Als neue, zentrale Herausforderung des langfristigen Überlebens nach Transplantation entwickelten sich die Folgen einer chronischen und auch derzeit noch weitgehend unselektiven Immunsuppression. Die zur Prävention von Abstoßungsreaktionen eingesetzten Immunsuppressiva inhibieren maßgeblich die zelluläre Immunüberwachung und sorgen – gerade an der Haut – für eine dramatische Zunahme von Neoplasien. Nach Untersuchungen an über 35.000 Nierentransplantierten in den USA lag die kumulative Inzidenz nichtmelanozytärer Hauttumoren nach 3 Jahren bei über 7%. Verglichen mit der immunkompetenten Allgemeinbevölkerung errechnete sich daraus eine Steigerung des Hautkrebsrisikos um den Faktor 20 [2]. Hauttumore und hier besonders invasive Plattenepithelkarzinome (PEC) sind die mit Abstand am häufigsten diagnostizierten Malignome bei Organtransplantierten.

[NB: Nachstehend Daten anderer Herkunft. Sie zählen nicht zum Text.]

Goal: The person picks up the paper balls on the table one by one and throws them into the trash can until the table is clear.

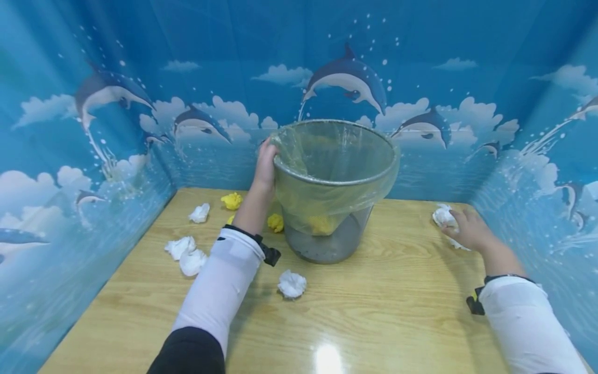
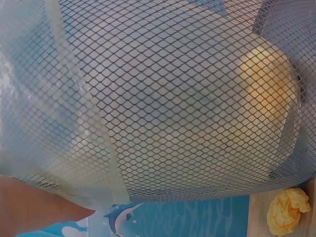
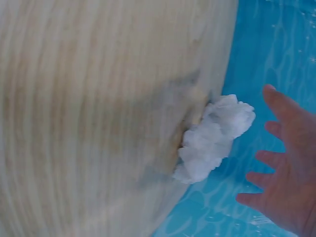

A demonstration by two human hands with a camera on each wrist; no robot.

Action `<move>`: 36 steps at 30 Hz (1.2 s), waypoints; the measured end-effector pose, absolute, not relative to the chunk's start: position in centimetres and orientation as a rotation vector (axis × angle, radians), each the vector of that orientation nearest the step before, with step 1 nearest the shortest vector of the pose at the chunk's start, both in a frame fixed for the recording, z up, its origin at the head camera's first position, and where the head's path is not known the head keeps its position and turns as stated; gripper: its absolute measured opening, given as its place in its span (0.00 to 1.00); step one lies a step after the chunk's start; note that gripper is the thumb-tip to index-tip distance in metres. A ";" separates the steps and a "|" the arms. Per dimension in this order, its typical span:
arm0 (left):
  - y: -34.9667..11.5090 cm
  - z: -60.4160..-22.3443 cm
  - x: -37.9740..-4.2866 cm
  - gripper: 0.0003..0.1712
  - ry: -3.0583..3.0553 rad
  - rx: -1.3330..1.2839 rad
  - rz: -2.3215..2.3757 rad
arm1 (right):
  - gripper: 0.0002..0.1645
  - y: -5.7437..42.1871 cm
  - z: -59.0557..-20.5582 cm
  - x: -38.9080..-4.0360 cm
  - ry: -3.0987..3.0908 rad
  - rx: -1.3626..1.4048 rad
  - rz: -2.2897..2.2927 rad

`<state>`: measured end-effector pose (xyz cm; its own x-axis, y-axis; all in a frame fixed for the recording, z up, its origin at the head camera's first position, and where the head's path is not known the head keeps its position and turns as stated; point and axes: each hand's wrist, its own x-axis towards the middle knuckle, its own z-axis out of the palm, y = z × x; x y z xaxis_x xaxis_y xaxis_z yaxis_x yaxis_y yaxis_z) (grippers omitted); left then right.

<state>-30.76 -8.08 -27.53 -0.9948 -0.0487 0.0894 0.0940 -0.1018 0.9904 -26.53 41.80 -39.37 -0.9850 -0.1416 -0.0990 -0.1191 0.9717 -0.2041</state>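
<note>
A grey mesh waste bin (image 1: 327, 249) stands tilted on the wooden table, lined with a translucent yellowish bag (image 1: 299, 195) folded over its rim. My left hand (image 1: 266, 165) grips the rim and bag at the left side. Through the mesh, yellow crumpled paper (image 2: 266, 81) shows at the bottom of the bag. At the far right, my right hand (image 1: 472, 228) hovers with spread fingers beside white crumpled paper (image 3: 212, 140), holding nothing. In the right wrist view a gap separates the fingertips from that paper.
White crumpled papers (image 1: 200, 213) and yellow ones (image 1: 231, 201) lie left of the bin, with another white ball (image 1: 291, 284) in front. A blue dolphin-print curtain (image 1: 224, 78) encloses the table's back and sides. Light glares off the table (image 1: 397, 311) near the front.
</note>
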 end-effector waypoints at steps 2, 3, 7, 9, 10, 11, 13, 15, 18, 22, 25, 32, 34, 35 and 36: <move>-8.1 -27.6 -30.8 0.40 -2.034 -0.052 -2.263 | 0.48 42.0 -39.8 -26.5 2.988 -0.186 -0.279; -8.1 -27.6 -30.8 0.40 -2.032 -0.049 -2.264 | 0.49 42.0 -39.9 -26.5 2.972 -0.174 -0.284; -8.3 -27.8 -30.7 0.40 -2.022 -0.042 -2.273 | 0.47 42.4 -40.8 -26.6 2.919 -0.163 -0.354; -8.3 -27.8 -30.7 0.40 -2.018 -0.042 -2.276 | 0.45 42.6 -41.2 -26.7 2.901 -0.164 -0.383; -8.3 -27.8 -30.7 0.40 -2.020 -0.047 -2.276 | 0.43 42.7 -41.4 -26.7 2.894 -0.164 -0.390; -8.4 -27.8 -30.7 0.40 -2.022 -0.052 -2.273 | 0.42 42.7 -41.5 -26.8 2.890 -0.166 -0.388; -8.4 -27.8 -30.8 0.40 -2.028 -0.057 -2.270 | 0.42 42.9 -41.7 -26.8 2.869 -0.149 -0.394; -8.4 -27.7 -30.8 0.40 -2.032 -0.062 -2.266 | 0.42 42.9 -41.8 -26.8 2.857 -0.141 -0.400; -8.3 -27.6 -30.9 0.39 -2.039 -0.071 -2.253 | 0.42 42.9 -41.7 -26.7 2.828 -0.120 -0.430; -8.2 -27.6 -30.8 0.40 -2.043 -0.078 -2.244 | 0.41 43.0 -41.9 -26.7 2.816 -0.111 -0.441; -8.2 -27.7 -30.8 0.40 -2.042 -0.072 -2.247 | 0.40 43.1 -42.3 -26.8 2.843 -0.139 -0.413; -8.2 -27.7 -30.8 0.40 -2.037 -0.070 -2.251 | 0.38 43.2 -43.0 -27.1 2.892 -0.203 -0.327; -8.1 -27.6 -30.9 0.40 -2.034 -0.063 -2.253 | 0.37 43.3 -43.1 -27.1 2.906 -0.219 -0.323; -8.1 -27.6 -30.9 0.40 -2.035 -0.057 -2.252 | 0.37 43.3 -43.2 -27.2 2.908 -0.221 -0.324; -8.1 -27.6 -30.9 0.40 -2.037 -0.051 -2.252 | 0.37 43.3 -43.2 -27.2 2.908 -0.223 -0.324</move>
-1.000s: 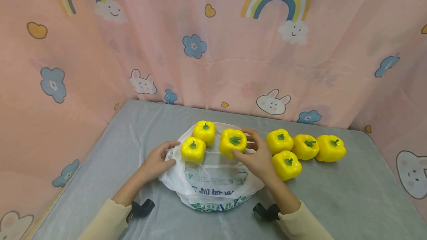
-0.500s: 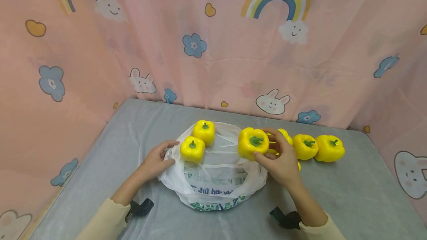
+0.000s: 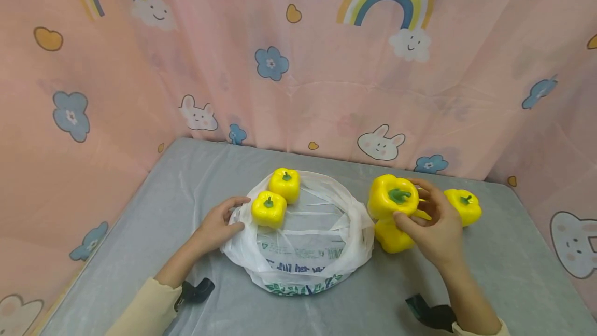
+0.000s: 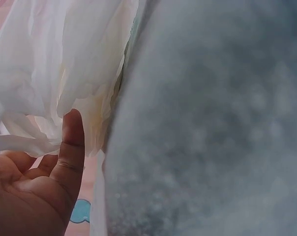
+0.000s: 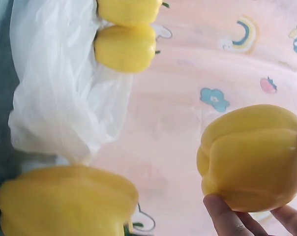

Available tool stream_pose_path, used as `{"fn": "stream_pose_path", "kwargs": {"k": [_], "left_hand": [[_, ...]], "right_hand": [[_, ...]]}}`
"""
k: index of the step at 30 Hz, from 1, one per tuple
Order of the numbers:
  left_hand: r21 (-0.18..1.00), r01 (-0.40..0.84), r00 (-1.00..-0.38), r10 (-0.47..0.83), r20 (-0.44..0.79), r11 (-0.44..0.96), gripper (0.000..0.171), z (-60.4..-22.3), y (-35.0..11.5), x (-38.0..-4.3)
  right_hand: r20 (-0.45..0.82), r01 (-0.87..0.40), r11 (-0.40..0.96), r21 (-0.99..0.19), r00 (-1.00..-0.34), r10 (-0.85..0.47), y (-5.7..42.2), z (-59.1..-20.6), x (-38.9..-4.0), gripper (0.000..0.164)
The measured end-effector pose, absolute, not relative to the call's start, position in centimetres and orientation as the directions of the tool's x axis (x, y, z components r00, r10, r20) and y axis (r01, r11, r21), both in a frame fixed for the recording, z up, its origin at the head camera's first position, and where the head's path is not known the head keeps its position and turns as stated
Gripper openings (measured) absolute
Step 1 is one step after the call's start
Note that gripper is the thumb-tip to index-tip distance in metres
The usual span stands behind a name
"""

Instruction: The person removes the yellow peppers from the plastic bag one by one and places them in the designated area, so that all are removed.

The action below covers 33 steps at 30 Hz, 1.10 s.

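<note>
My right hand (image 3: 434, 229) grips a yellow bell pepper (image 3: 386, 197) by its right side, thumb at the front. The same pepper shows in the right wrist view, raised, with fingertips (image 5: 220, 209) on its side. Below and partly behind it sits another pepper (image 3: 394, 240). A white plastic bag (image 3: 360, 227) lies with its mouth spread wide, green and blue print at the front. Two peppers (image 3: 269, 210) are in its left part. My left hand (image 3: 219, 227) touches the bag's left side, thumb apart from the fingers; the left wrist view shows a finger against the plastic (image 4: 89, 59).
At the right, one more pepper (image 3: 464, 206) stands behind my right hand, which hides others in that row. The grey cloth-covered table (image 3: 527, 268) meets a pink patterned curtain (image 3: 298, 102) at its back. Dark wrist devices (image 3: 196, 292) are at both wrists.
My right hand has moved to the right with the pepper, from over the bag to above the peppers beside it. The left hand stays at the bag's side.
</note>
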<state>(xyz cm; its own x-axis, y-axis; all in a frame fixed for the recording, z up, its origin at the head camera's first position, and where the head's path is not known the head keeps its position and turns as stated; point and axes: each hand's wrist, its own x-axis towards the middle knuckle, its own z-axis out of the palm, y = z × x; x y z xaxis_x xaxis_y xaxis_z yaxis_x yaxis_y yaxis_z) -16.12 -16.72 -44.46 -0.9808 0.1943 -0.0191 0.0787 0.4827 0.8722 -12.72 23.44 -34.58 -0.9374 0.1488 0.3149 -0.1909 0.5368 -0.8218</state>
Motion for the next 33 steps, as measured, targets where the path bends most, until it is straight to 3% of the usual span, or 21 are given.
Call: {"fn": "stream_pose_path", "kwargs": {"k": [7, 20, 27, 33], "left_hand": [[0.868, 0.07, -0.982, 0.186, -0.026, 0.492, 0.052, -44.4, -16.7, -16.1], [0.871, 0.064, -0.982, 0.186, -0.033, 0.487, 0.052, -44.5, -16.7, -16.1], [0.865, 0.056, -0.983, 0.178, -0.039, 0.499, 0.052, -44.4, -16.6, -16.1], [0.861, 0.067, -0.984, 0.178, -0.028, 0.504, 0.051, -44.4, -16.6, -16.1]], "right_hand": [[0.37, -0.196, 0.557, -0.807, -0.903, 0.217, 25.7, -34.2, -12.1, 0.06], [0.309, -0.018, 0.616, -0.788, -0.876, 0.371, 29.6, -35.9, -11.0, 0.06], [0.27, 0.022, 0.623, -0.782, -0.888, 0.371, 31.9, -37.6, -10.8, 0.057], [0.309, -0.047, 0.636, -0.77, -0.899, 0.309, 33.5, -39.0, -10.8, 0.059]]}}
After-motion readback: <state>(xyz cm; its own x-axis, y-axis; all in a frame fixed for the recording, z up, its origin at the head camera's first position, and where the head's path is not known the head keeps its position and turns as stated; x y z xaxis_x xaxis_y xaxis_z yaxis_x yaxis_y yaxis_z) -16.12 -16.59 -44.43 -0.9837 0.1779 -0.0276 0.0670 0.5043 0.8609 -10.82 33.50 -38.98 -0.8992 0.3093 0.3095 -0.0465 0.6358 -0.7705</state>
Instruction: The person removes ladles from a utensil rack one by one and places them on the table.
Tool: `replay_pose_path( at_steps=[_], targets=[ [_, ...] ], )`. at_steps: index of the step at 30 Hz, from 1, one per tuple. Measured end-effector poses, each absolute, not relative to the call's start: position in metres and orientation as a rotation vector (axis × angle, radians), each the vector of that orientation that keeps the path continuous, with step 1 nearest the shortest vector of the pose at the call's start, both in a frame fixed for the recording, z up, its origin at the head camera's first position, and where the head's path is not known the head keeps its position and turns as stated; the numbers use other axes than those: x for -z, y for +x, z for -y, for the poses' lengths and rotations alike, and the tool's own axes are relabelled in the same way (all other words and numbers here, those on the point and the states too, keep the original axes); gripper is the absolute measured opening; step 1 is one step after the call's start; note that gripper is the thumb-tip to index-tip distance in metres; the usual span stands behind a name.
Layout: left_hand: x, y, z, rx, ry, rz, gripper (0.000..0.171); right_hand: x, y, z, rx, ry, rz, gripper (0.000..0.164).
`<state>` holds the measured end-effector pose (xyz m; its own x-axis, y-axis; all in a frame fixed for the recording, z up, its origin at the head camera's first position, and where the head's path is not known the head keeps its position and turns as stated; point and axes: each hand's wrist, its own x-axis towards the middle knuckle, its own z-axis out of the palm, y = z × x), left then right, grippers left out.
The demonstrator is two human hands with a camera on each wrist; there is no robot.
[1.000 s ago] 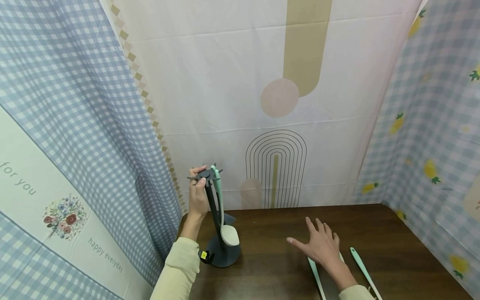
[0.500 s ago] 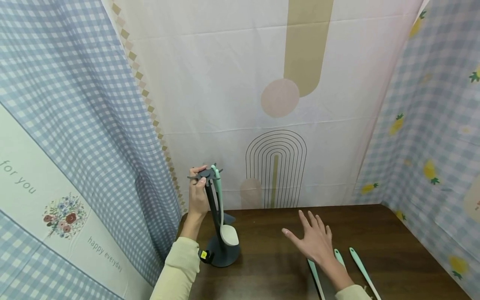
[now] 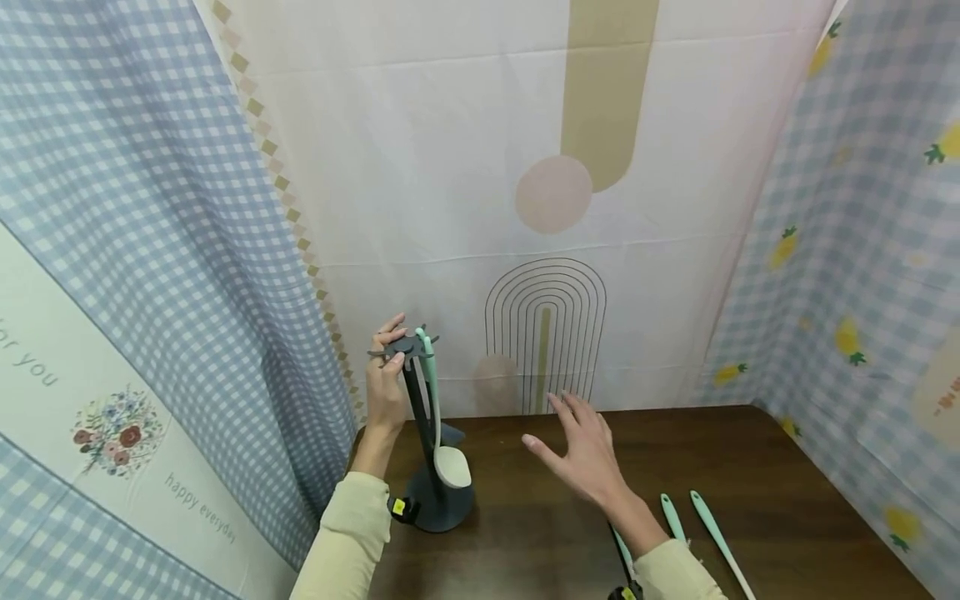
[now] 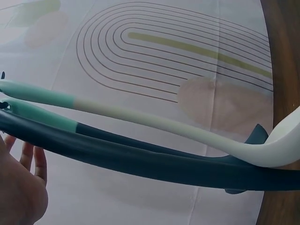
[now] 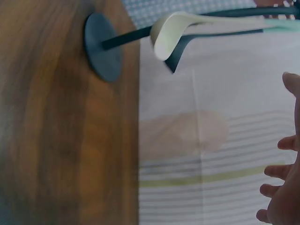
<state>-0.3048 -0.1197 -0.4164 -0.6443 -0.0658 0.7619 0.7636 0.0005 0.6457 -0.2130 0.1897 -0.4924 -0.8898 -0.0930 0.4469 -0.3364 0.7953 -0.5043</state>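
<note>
Having moved nearer the stand (image 3: 441,510) on the surface (image 3: 525,542), a person's right hand (image 3: 587,458) hovered, fingers spread. Fingers of the left hand (image 3: 385,392) pinched the stand's top, where a white ladle (image 3: 453,467) hung.

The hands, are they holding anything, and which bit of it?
The left hand holds the dark utensil stand by its hooked top, thumb and fingers around it. The right hand holds nothing.
</note>
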Motion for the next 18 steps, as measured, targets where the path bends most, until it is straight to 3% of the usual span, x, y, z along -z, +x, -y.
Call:
replay_pose_path(
  at_steps=[18],
  targets=[
    [0.412, -0.313, 0.108, 1.935, -0.964, 1.421, 0.05, 0.438, -0.21, -0.136, -0.963, 0.735, 2.535, 0.083]
  ],
)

Durch ihr multifokales Auftreten sowie ein ungleich aggressiveres Wachstum stellen post transplantationem auftretende PEC eine vitale Bedrohung für immunsupprimierte Patienten dar. Klassische dermatochirurgische Therapieformen als alleiniger Behandlungsansatz sind nicht in der Lage, auch nur mittelfristig den beginnenden Circulus vitiosus aus immer rascher aufeinanderfolgenden De-novo-PEC zu durchbrechen. Seitens der Transplantationsmedizin wird versucht, diesem Trend durch eine maßgeschneiderte Immunsuppression entgegenzuwirken. Beispielhaft sei die Entwicklung neuartiger Immunsuppressiva aus der Gruppe der mTOR-Inhibitoren genannt. mTOR-Inhibitoren stellen einerseits vollwertige Immunsuppressiva dar, korrelieren jedoch durch ihren Anti-VEGF-Effekt und eine ergänzende, proliferationshemmende Wirkung in klinischen Studien und Tiermodellen negativ mit der Entwicklung von Plattenepithelkarzinomen.

Epidemiologische Analysen bekannter dermatologischer Risikofaktoren für die Hauttumorgenese bei Organtransplantierten erlauben mittlerweile eine individuell adaptierte Nachsorge der Patienten [3]. Inspiriert und unterstützt durch einen entsprechenden Arbeitskreis der Arbeitsgemeinschaft Dermato-Onkologie (ADO) wurden dermatologische Nachsorgeprogramme zwischenzeitlich an vielen interdisziplinären Transplantationszentren aufgebaut. Sie ermöglichen durch umfassende dermatologische Screening-Untersuchungen eine frühzeitige primär- und sekundärprophylaktische Versorgung dieser Hochrisikogruppen und belegen die wachsende Bedeutung der Dermatologie im Kontext der modernen Transplantationsmedizin [4, 5].

Das vorliegende Leitthemenheft soll einen Überblick über Hintergründe und aktuelle Konzepte zur dermatologischen Versorgung von Organtransplantierten geben. Gleichzeitig soll es Klinikärzte, Wissenschaftler und explizit auch niedergelassene Kolleginnen und Kollegen ermuntern, sich mit Hautinfektionen und Hauttumoren bei Immunsupprimierten proaktiv zu befassen und entsprechende Strukturen und Netzwerke in Österreich, der Schweiz und Deutschland zu unterstützen.

Ohne die hervorragenden Beiträge unserer Autoren wäre ein solches Leitthemenheft nicht möglich gewesen – ihnen sei an dieser Stelle ganz herzlich für ihre Mitarbeit gedankt!